◆ **WHAT YOU SHOULD DO**
Reproduce every entry exactly, without alteration.

◆ **DATA PROVIDED**
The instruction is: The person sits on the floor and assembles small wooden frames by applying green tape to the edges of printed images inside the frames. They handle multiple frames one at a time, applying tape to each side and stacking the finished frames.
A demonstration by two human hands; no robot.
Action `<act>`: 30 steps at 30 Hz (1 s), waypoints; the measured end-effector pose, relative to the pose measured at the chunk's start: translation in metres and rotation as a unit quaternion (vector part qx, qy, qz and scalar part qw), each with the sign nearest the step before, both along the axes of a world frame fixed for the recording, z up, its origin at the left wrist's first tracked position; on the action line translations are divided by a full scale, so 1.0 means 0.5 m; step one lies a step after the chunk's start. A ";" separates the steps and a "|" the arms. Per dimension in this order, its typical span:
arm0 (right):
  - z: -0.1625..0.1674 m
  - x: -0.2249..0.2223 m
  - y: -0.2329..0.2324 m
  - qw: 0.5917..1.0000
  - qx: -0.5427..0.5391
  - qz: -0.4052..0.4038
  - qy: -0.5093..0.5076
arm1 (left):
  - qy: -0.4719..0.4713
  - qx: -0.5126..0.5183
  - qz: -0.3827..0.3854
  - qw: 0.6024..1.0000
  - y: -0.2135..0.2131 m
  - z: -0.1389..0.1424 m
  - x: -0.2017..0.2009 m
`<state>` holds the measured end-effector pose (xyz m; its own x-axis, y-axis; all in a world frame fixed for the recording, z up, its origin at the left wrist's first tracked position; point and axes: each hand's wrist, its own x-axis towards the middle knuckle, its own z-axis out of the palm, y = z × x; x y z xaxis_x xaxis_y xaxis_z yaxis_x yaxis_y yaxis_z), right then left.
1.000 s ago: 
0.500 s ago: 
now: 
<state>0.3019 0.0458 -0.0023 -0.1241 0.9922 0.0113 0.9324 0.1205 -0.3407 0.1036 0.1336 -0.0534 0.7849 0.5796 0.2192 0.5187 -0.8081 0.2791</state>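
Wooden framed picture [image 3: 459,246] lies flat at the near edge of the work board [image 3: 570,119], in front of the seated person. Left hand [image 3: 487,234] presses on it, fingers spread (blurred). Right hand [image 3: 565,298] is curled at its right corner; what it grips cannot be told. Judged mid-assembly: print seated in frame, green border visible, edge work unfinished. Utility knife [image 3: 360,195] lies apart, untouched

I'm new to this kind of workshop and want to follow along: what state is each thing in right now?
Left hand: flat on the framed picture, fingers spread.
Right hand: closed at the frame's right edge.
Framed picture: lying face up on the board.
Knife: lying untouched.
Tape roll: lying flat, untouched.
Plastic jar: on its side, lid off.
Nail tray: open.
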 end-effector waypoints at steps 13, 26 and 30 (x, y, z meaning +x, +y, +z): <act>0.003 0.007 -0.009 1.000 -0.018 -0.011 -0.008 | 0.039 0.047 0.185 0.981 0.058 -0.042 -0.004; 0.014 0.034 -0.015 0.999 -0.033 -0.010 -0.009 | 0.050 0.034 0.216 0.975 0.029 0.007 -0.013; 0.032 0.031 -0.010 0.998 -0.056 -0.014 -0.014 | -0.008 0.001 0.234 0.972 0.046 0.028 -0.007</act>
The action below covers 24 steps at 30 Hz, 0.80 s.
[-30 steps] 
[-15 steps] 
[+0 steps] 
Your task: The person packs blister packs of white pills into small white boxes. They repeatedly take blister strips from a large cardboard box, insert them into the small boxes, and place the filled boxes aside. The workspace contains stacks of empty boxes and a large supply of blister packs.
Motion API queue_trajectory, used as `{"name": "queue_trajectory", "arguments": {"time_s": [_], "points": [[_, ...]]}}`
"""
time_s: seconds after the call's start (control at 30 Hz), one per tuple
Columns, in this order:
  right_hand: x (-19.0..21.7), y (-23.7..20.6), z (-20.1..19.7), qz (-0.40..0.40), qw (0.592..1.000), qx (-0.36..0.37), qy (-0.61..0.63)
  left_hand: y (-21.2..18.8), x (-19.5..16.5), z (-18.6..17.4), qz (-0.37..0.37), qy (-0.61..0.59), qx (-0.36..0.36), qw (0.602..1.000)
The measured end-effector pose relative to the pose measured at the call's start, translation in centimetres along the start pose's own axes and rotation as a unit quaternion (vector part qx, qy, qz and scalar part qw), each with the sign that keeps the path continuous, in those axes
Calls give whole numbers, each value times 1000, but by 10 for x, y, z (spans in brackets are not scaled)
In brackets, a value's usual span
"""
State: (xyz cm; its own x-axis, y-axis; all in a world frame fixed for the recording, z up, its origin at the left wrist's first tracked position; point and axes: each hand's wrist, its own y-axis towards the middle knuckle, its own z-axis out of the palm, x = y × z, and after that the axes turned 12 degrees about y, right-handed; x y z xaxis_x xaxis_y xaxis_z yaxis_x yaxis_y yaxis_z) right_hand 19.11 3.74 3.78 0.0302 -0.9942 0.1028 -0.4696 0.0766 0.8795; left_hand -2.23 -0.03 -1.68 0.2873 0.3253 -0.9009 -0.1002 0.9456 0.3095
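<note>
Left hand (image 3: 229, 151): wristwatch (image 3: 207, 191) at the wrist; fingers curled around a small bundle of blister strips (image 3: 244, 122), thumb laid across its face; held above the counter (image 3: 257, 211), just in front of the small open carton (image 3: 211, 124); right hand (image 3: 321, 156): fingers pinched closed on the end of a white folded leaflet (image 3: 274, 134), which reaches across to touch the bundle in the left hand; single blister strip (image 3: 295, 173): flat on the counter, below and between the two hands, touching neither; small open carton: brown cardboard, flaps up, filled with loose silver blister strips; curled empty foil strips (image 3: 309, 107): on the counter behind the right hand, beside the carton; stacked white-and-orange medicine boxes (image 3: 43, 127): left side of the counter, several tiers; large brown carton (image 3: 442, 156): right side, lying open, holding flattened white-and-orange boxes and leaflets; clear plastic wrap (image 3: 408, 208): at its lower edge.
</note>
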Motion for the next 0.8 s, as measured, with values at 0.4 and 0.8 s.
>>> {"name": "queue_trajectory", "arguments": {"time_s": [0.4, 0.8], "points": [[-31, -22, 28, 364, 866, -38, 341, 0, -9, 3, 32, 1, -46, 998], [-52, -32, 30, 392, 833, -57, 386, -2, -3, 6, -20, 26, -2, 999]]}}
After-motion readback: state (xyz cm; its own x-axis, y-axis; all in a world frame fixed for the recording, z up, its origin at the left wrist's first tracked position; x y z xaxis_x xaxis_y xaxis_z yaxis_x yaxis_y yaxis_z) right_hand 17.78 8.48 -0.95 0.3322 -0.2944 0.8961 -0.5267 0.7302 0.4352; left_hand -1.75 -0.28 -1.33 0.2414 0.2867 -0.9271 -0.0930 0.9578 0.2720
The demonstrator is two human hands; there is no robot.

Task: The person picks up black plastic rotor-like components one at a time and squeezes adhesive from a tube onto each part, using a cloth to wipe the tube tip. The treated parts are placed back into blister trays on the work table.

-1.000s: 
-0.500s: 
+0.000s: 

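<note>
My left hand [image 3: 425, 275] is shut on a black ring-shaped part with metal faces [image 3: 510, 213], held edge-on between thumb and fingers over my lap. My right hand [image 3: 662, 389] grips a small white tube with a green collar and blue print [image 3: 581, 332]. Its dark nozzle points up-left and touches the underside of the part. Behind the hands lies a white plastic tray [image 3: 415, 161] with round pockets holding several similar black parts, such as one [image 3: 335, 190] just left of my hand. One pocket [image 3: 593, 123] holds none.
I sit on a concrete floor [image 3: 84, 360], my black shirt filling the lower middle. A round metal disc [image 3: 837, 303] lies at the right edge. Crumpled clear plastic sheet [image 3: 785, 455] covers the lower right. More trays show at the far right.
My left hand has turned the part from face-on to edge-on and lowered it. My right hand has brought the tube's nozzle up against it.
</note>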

◆ **ANSWER BELOW**
The instruction is: The person sits on the floor and assembles small wooden frames by applying green tape to the edges of printed images inside the frames. They handle multiple frames one at a time, applying tape to each side and stacking the finished frames.
A demonstration by two human hands; no robot.
Action `<act>`: 30 steps at 30 Hz (1 s), waypoints; the measured end-effector pose, relative to the pose measured at the chunk's start: translation in metres and rotation as a unit quaternion (vector part qx, qy, qz and scalar part qw), each with the sign nearest the step before, both along the axes of a world frame fixed for the recording, z up, its origin at the left wrist's first tracked position; on the action line translations are divided by a full scale, so 1.0 means 0.5 m; step one lies a step after the chunk's start. A ";" separates the steps and a "|" the arms. Per dimension in this order, its typical span:
arm0 (right):
  - z: -0.1625..0.1674 m
  - x: -0.2249..0.2223 m
  - y: -0.2329..0.2324 m
  - qw: 0.5917..1.0000
  - qx: -0.5427..0.5391
  - qz: -0.4052..0.4038
  - qy: -0.5093..0.5076
arm1 (left):
  - qy: -0.4719..0.4713
  - qx: -0.5126..0.5183
  - qz: -0.3827..0.3854
  - qw: 0.6024..1.0000
  - y: -0.2135..0.2131 m
  - z: -0.1389..0.1424 m
  - x: -0.2017..0.2009 m
`<state>` holds the measured end-effector pose (xyz m; its own x-axis, y-axis; all in a world frame fixed for the recording, z up, its origin at the left wrist's first tracked position; point and axes: each hand's wrist, its own x-axis towards the middle knuckle, its own z-axis out of the palm, y = z × x; x y z xaxis_x xaxis_y xaxis_z yaxis_x yaxis_y yaxis_z), right then left.
1.000 s ago: 
0.500 s ago: 
now: 
<state>0.3019 0.0458 -0.0023 -0.1241 0.9922 0.0113 0.9324 0.1205 -0.3407 0.1036 0.1336 -0.0534 0.7849 0.5796 0.2192 0.5187 -0.8081 0.2791</state>
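Wooden framed picture [image 3: 459,246] lies flat at the near edge of the work board [image 3: 570,119], in front of the seated person. Left hand [image 3: 487,234] presses on it, fingers spread (blurred). Right hand [image 3: 565,298] is curled at its right corner; what it grips cannot be told. Judged mid-assembly: print seated in frame, green border visible, edge work unfinished. Utility knife [image 3: 360,195] lies apart, untouched

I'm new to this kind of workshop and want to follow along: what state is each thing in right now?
Left hand: flat on the framed picture, fingers spread.
Right hand: closed at the frame's right edge.
Framed picture: lying face up on the board.
Knife: lying untouched.
Tape roll: lying flat, untouched.
Plastic jar: on its side, lid off.
Nail tray: open.
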 end-effector waypoints at steps 13, 26 and 30 (x, y, z meaning +x, +y, +z): <act>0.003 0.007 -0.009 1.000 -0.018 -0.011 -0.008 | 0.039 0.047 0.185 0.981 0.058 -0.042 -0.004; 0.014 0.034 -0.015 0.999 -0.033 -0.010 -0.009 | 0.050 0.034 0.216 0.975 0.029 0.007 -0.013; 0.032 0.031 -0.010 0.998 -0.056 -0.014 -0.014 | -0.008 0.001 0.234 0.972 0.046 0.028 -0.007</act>
The action below covers 24 steps at 30 Hz, 0.80 s.
[-30 steps] 
[-15 steps] 
[+0 steps] 
Your task: The person packs blister packs of white pills into small white boxes. They repeatedly take blister strips from a large cardboard box, insert them into the small boxes, and place the filled boxes aside. The workspace contains stacks of empty boxes and a large supply of blister packs.
Motion API queue_trajectory, used as `{"name": "queue_trajectory", "arguments": {"time_s": [_], "points": [[_, ...]]}}`
"""
time_s: seconds after the call's start (control at 30 Hz), one per tuple
Columns, in this order:
  right_hand: x (-19.0..21.7), y (-23.7..20.6), z (-20.1..19.7), qz (-0.40..0.40), qw (0.592..1.000), qx (-0.36..0.37), qy (-0.61..0.63)
  left_hand: y (-21.2..18.8), x (-19.5..16.5), z (-18.6..17.4), qz (-0.37..0.37), qy (-0.61..0.59), qx (-0.36..0.36), qw (0.602..1.000)
The measured end-effector pose relative to the pose measured at the call's start, translation in centimetres along the start pose's own axes and rotation as a unit quaternion (vector part qx, qy, qz and scalar part qw), each with the sign that keeps the path continuous, in those axes
Calls give whole numbers, each value times 1000, but by 10 for x, y, z (spans in brackets are not scaled)
In brackets, a value's usual span
"""
State: (xyz cm; its own x-axis, y-axis; all in a world frame fixed for the recording, z up, its origin at the left wrist's first tracked position; point and axes: each hand's wrist, its own y-axis towards the middle knuckle, its own z-axis out of the palm, x = y × z, and after that the axes turned 12 degrees about y, right-handed; x y z xaxis_x xaxis_y xaxis_z yaxis_x yaxis_y yaxis_z) right_hand 19.11 3.74 3.78 0.0302 -0.9942 0.1028 -0.4696 0.0766 0.8795; left_hand -2.23 -0.03 -1.68 0.2873 0.3253 -0.9009 -0.1002 0.9456 0.3095
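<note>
Left hand (image 3: 229, 151): wristwatch (image 3: 207, 191) at the wrist; fingers curled around a small bundle of blister strips (image 3: 244, 122), thumb laid across its face; held above the counter (image 3: 257, 211), just in front of the small open carton (image 3: 211, 124); right hand (image 3: 321, 156): fingers pinched closed on the end of a white folded leaflet (image 3: 274, 134), which reaches across to touch the bundle in the left hand; single blister strip (image 3: 295, 173): flat on the counter, below and between the two hands, touching neither; small open carton: brown cardboard, flaps up, filled with loose silver blister strips; curled empty foil strips (image 3: 309, 107): on the counter behind the right hand, beside the carton; stacked white-and-orange medicine boxes (image 3: 43, 127): left side of the counter, several tiers; large brown carton (image 3: 442, 156): right side, lying open, holding flattened white-and-orange boxes and leaflets; clear plastic wrap (image 3: 408, 208): at its lower edge.
</note>
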Motion for the next 0.8 s, as measured, with values at 0.4 and 0.8 s.
>>> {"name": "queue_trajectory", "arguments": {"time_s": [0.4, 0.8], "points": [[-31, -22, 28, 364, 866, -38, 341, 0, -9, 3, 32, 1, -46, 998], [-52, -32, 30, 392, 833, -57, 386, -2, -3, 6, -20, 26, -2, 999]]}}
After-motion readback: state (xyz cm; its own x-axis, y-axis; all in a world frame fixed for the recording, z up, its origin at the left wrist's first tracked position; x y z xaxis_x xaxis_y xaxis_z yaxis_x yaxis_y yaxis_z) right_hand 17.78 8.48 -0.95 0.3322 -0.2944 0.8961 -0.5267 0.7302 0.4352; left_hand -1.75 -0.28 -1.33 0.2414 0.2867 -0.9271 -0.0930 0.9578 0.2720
The demonstrator is two human hands; there is no robot.

Task: The person picks up black plastic rotor-like components one at a time and squeezes adhesive from a tube onto each part, using a cloth to wipe the tube tip. The treated parts are placed back into blister trays on the work table.

-1.000s: 
-0.500s: 
+0.000s: 

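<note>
My left hand [image 3: 425, 275] is shut on a black ring-shaped part with metal faces [image 3: 510, 213], held edge-on between thumb and fingers over my lap. My right hand [image 3: 662, 389] grips a small white tube with a green collar and blue print [image 3: 581, 332]. Its dark nozzle points up-left and touches the underside of the part. Behind the hands lies a white plastic tray [image 3: 415, 161] with round pockets holding several similar black parts, such as one [image 3: 335, 190] just left of my hand. One pocket [image 3: 593, 123] holds none.
I sit on a concrete floor [image 3: 84, 360], my black shirt filling the lower middle. A round metal disc [image 3: 837, 303] lies at the right edge. Crumpled clear plastic sheet [image 3: 785, 455] covers the lower right. More trays show at the far right.
My left hand has turned the part from face-on to edge-on and lowered it. My right hand has brought the tube's nozzle up against it.
</note>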

This finishes the exercise.